TASK STATEMENT =
Output every line of the material exactly, omitting images.
*** Block opens ***
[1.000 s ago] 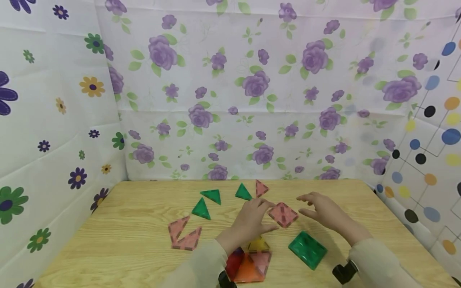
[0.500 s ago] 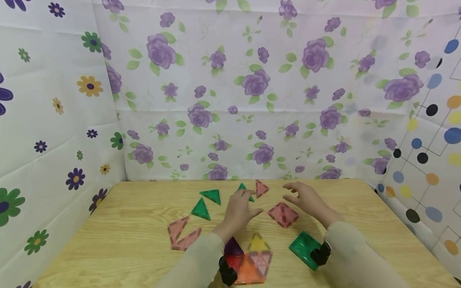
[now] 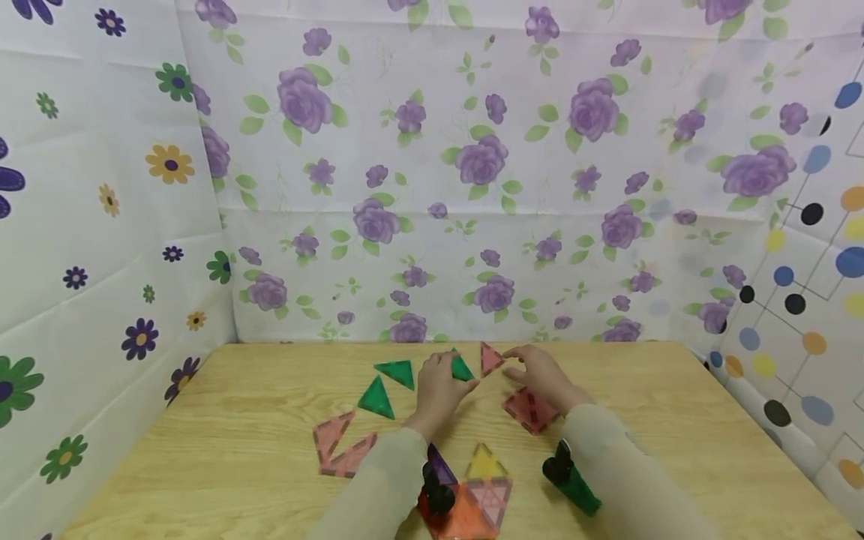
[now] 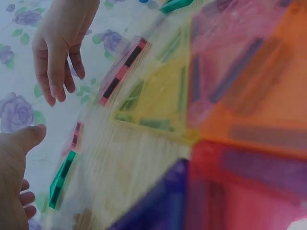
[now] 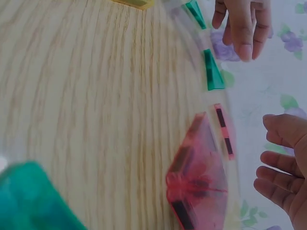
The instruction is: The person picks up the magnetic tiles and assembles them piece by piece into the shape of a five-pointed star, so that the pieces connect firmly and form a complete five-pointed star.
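In the head view my left hand (image 3: 437, 391) is over the far part of the table, fingers beside a green triangular magnetic tile (image 3: 462, 367). My right hand (image 3: 545, 379) reaches in from the other side. Its fingertips are close to a pink triangular tile (image 3: 490, 361); whether they touch it I cannot tell. Both wrist views show loosely spread fingers, nothing held in either hand. Below the right hand lies a pink diamond of joined tiles (image 3: 528, 412). Nearer me is a joined group with a yellow triangle (image 3: 485, 463), an orange tile (image 3: 466, 514) and a purple one (image 3: 442, 466).
Two more green triangles (image 3: 376, 397) lie left of my left hand, with two pink triangles (image 3: 332, 433) nearer me. The right sleeve partly covers a green block of tiles (image 3: 574, 487). Flowered cloth (image 3: 432, 172) stands behind the wooden table (image 3: 223, 450).
My left hand has moved away from me and left, from near the pink diamond to the green triangle. My right hand has moved left toward the far pink triangle.
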The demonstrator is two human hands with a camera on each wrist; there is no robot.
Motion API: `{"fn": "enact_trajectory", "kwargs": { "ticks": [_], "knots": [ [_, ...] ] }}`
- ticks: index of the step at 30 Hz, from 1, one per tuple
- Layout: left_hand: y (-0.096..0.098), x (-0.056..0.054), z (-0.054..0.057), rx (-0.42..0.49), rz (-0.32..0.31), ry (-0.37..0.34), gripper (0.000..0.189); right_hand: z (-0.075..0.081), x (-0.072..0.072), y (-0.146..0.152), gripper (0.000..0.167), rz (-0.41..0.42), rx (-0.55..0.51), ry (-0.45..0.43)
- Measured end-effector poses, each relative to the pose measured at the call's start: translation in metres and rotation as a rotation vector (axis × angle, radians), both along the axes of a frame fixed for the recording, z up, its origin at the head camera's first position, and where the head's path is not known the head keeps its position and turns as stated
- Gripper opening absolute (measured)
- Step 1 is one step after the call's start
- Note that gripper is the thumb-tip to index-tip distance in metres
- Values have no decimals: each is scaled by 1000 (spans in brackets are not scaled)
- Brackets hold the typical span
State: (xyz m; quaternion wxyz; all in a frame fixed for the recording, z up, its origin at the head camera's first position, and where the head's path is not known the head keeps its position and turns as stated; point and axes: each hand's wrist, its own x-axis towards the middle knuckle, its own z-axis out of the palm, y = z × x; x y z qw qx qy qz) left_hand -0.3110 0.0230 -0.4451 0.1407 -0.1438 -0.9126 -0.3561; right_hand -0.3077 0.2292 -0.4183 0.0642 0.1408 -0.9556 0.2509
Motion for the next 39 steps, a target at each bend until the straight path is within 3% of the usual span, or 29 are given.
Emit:
{"fn": "enact_trajectory", "kwargs": {
  "ticks": [4,9,21,39],
  "knots": [
    [3,-3,1,31,-14,-62,62,-5,-5,-5,36,9,-1,-16],
    [8,-8,-1,11,9,-82,64,-7,-10,-11,34,25,46,-25],
    [11,-19,-16,-132,124,-60,67,-16,-19,-19,38,81,175,-55],
    [13,-24,-17,-254,144,-41,65,-14,-19,-30,27,117,193,-60]
  ]
}}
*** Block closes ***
TASK OUTPUT =
[1.000 s ago] 
[0.500 s ago] 
[now] 
[now] 
[now] 
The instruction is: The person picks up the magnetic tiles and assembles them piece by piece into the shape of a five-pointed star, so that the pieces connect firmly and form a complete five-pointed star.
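In the head view my left hand (image 3: 437, 391) is over the far part of the table, fingers beside a green triangular magnetic tile (image 3: 462, 367). My right hand (image 3: 545, 379) reaches in from the other side. Its fingertips are close to a pink triangular tile (image 3: 490, 361); whether they touch it I cannot tell. Both wrist views show loosely spread fingers, nothing held in either hand. Below the right hand lies a pink diamond of joined tiles (image 3: 528, 412). Nearer me is a joined group with a yellow triangle (image 3: 485, 463), an orange tile (image 3: 466, 514) and a purple one (image 3: 442, 466).
Two more green triangles (image 3: 376, 397) lie left of my left hand, with two pink triangles (image 3: 332, 433) nearer me. The right sleeve partly covers a green block of tiles (image 3: 574, 487). Flowered cloth (image 3: 432, 172) stands behind the wooden table (image 3: 223, 450).
My left hand has moved away from me and left, from near the pink diamond to the green triangle. My right hand has moved left toward the far pink triangle.
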The demonstrator is two human hands with a camera on each wrist; there is no robot.
Motion API: `{"fn": "enact_trajectory", "kwargs": { "ticks": [_], "knots": [ [_, ...] ] }}`
- ticks: index of the step at 30 Hz, from 1, one per tuple
- Layout: left_hand: y (-0.096..0.098), x (-0.056..0.054), z (-0.054..0.057), rx (-0.42..0.49), rz (-0.32..0.31), ry (-0.37..0.34), gripper (0.000..0.189); right_hand: z (-0.075..0.081), x (-0.072..0.072), y (-0.146..0.152), gripper (0.000..0.167), rz (-0.41..0.42), rx (-0.55..0.51), ry (-0.45..0.43)
- Measured end-effector poses, each relative to the pose measured at the call's start: translation in metres and rotation as a rotation vector (axis × angle, radians), both along the axes of a frame fixed for the recording, z up, its origin at the head camera's first position, and where the head's path is not known the head keeps its position and turns as stated
- Gripper opening absolute (measured)
- Step 1 is one step after the call's start
- Note that gripper is the thumb-tip to index-tip distance in metres
- Values have no decimals: each is scaled by 1000 (spans in brackets are not scaled)
- Brackets hold the typical span
State: (xyz m; quaternion wxyz; all in a frame fixed for the recording, z up, its origin at the head camera's first position, and where the head's path is not known the head keeps its position and turns as stated; point and axes: each hand's wrist, its own x-axis towards the middle knuckle, its own z-axis out of the palm, y = z × x; x y z qw qx qy qz) left_hand -0.3110 0.0230 -0.4451 0.1407 -0.1438 -0.9126 -0.3561; right_hand -0.3077 0.2292 -0.4183 0.0642 0.1408 -0.9556 0.2509
Motion for the next 39 steps, a target at each bend until the straight path is within 3% of the usual span, or 29 are given.
Emit:
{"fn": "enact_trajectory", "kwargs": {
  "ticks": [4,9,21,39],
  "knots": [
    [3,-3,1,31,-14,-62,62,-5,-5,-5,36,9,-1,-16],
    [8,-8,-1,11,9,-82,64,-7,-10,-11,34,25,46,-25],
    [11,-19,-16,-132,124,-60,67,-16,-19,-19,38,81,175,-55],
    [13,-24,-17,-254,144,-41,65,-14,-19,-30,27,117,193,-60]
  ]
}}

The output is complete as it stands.